TASK PROMPT =
Every line below that contains "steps" is to be copied.

MATERIALS PROVIDED =
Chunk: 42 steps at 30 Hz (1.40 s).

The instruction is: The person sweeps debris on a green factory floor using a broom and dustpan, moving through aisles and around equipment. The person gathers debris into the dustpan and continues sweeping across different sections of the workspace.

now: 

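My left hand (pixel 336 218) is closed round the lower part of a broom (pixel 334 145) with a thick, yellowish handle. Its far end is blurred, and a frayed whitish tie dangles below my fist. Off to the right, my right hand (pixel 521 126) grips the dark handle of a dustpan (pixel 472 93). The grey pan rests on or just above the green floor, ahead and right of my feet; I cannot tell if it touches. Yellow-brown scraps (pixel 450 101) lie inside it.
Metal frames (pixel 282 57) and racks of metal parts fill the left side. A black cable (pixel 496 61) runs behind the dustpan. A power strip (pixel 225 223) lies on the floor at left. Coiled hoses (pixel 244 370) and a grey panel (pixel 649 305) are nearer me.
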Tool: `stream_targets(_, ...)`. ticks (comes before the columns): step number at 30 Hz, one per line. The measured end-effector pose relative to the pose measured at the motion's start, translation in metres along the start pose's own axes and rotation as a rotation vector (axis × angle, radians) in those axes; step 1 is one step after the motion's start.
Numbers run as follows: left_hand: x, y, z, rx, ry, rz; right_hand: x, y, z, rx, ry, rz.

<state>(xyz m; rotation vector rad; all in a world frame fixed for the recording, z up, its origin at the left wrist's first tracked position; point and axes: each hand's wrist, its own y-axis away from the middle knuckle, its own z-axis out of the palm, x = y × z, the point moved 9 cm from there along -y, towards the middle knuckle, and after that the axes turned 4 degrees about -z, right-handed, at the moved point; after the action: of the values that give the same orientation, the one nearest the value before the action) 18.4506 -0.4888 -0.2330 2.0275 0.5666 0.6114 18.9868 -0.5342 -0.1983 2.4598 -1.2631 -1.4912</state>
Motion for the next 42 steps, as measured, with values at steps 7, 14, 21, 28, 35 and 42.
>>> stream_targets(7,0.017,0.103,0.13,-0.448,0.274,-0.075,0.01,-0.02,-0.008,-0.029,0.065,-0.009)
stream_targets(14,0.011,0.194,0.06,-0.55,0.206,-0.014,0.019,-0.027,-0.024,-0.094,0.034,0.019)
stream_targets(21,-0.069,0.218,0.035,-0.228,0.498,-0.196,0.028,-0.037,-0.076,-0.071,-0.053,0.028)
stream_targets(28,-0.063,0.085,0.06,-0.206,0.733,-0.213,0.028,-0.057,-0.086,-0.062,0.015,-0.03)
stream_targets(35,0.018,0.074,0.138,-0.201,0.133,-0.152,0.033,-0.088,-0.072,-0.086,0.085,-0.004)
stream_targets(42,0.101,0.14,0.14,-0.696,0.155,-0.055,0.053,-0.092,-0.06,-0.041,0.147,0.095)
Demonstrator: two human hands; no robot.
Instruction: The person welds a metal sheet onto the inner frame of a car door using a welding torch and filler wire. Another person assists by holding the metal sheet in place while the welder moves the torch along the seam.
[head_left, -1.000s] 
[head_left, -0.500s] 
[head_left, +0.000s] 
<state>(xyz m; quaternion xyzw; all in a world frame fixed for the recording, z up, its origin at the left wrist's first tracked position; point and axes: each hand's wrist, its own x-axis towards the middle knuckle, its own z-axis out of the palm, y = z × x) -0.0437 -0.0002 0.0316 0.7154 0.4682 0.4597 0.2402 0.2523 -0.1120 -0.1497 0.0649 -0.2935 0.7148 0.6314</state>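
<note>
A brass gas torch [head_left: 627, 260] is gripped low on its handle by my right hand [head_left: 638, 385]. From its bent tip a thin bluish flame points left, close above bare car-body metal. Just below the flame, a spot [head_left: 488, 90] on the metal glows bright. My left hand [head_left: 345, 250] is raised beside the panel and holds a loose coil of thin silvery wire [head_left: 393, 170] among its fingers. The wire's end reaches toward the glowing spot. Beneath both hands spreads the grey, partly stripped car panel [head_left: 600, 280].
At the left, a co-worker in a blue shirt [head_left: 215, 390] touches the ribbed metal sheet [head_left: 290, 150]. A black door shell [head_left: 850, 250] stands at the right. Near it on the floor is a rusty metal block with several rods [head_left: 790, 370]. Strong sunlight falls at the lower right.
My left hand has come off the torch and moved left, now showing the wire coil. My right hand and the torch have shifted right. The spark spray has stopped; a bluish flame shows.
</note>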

EXPECTED OUTPUT =
Chunk: 42 steps at 30 Hz (1.40 s).
Motion for the next 42 steps, as measured, with values at steps 7, 14, 21, 28, 35 and 42.

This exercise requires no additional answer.